● **Task objective**: Write out the entries below exactly, from the first line to the one with "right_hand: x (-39", both ends included.

● **Available data**:
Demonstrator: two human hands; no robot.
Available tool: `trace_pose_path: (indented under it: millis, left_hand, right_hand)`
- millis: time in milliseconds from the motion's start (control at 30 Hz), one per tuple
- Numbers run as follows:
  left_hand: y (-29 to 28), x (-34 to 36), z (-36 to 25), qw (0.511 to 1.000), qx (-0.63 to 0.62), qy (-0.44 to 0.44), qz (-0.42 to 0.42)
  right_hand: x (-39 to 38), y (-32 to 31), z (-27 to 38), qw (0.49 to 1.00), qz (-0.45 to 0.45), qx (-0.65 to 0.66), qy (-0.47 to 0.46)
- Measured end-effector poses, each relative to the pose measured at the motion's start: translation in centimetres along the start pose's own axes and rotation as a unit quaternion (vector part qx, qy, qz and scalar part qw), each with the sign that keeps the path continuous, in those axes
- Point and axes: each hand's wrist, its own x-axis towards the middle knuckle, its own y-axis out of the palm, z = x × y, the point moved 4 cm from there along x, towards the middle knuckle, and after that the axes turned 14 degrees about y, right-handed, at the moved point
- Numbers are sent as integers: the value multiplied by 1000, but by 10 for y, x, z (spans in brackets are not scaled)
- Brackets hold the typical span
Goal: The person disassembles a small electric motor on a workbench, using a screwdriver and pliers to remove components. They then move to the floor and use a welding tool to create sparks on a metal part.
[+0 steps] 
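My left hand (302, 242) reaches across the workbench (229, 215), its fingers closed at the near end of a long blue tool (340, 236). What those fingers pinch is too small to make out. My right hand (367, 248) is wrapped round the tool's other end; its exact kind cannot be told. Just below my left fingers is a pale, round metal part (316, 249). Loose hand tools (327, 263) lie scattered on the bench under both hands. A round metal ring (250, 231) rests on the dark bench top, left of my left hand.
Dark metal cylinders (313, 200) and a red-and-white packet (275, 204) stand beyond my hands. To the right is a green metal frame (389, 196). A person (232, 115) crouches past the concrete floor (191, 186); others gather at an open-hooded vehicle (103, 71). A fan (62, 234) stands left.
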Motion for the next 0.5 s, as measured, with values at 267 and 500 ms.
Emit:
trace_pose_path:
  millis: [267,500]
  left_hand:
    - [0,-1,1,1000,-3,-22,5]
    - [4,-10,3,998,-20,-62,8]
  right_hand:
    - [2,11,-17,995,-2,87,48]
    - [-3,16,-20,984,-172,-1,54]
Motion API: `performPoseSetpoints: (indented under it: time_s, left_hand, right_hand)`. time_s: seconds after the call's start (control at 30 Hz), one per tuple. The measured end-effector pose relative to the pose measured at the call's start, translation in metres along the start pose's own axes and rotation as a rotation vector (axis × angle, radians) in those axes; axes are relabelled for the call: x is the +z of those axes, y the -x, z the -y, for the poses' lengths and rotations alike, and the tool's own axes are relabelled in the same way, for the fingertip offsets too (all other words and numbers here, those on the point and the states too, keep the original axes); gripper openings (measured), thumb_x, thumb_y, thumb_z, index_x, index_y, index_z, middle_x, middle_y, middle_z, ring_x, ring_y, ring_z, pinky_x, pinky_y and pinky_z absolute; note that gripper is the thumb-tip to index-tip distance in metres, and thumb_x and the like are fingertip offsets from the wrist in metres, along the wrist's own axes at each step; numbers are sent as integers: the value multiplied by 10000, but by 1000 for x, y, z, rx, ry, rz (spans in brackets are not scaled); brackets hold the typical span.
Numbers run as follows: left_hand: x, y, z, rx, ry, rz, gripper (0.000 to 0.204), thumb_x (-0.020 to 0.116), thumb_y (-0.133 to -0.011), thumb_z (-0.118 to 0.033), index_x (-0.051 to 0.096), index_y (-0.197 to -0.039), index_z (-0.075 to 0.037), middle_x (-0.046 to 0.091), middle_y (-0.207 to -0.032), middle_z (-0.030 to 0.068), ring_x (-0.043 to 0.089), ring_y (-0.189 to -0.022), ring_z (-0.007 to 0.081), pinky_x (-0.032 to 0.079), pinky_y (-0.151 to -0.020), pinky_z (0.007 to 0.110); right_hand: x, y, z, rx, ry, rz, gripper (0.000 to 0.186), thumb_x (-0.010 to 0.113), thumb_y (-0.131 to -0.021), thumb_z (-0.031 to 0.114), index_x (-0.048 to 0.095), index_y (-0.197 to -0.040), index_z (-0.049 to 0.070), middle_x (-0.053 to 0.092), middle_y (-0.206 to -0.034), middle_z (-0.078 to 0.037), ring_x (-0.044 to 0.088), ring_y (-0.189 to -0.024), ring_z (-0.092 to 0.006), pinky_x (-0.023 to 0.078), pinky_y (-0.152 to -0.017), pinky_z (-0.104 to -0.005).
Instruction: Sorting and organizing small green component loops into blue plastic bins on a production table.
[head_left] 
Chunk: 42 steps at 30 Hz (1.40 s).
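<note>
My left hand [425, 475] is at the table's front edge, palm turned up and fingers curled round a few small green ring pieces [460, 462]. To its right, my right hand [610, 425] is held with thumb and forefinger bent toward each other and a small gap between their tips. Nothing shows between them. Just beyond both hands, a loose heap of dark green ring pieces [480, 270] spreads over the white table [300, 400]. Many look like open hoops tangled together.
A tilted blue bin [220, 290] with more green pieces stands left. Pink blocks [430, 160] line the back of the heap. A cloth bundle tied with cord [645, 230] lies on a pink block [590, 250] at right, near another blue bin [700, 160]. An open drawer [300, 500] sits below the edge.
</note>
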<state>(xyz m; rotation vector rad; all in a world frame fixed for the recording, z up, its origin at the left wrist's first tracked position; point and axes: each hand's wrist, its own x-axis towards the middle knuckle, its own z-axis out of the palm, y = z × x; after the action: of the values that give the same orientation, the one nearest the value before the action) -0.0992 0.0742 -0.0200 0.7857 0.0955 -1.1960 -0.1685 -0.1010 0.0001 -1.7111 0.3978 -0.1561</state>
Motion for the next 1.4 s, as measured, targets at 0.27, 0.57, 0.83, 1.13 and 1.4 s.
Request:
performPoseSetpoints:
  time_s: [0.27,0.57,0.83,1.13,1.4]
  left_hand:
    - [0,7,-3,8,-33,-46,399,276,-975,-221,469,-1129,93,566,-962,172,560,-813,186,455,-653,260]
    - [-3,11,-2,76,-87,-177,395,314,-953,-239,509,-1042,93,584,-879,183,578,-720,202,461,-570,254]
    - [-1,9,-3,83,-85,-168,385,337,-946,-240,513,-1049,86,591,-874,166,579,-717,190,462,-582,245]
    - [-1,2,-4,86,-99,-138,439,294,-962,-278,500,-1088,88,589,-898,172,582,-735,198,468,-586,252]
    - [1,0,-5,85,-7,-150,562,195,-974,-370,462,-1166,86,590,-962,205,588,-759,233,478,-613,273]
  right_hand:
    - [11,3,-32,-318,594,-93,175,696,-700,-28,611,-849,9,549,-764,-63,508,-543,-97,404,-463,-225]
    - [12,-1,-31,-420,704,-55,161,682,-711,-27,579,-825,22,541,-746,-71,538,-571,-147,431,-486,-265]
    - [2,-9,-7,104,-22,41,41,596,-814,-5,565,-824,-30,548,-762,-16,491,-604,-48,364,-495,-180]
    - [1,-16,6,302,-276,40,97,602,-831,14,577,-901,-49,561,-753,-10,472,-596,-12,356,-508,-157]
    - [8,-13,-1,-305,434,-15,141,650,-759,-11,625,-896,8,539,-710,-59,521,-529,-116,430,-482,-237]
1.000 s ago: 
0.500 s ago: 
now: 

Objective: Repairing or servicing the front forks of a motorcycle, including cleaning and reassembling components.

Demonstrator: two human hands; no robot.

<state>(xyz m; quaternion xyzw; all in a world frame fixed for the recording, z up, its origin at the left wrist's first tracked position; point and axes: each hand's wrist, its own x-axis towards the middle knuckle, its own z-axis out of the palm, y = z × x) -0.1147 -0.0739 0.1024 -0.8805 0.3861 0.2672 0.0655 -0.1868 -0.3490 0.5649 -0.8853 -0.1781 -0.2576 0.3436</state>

● **Response to this task**:
Demonstrator: two human hands; no robot.
Available tool: `trace_pose_path: (indented under it: millis, left_hand, right_hand)`
- millis: time in milliseconds from the motion's start (control at 30 Hz), one per tuple
- Numbers run as follows:
  left_hand: y (-29 to 28), x (-34 to 36), z (-36 to 25), qw (0.511 to 1.000), qx (-0.63 to 0.62), qy (-0.44 to 0.44), qz (-0.42 to 0.42)
  right_hand: x (-39 to 38), y (-32 to 31), z (-27 to 38), qw (0.49 to 1.00), qz (-0.45 to 0.45), qx (-0.65 to 0.66), qy (-0.47 to 0.46)

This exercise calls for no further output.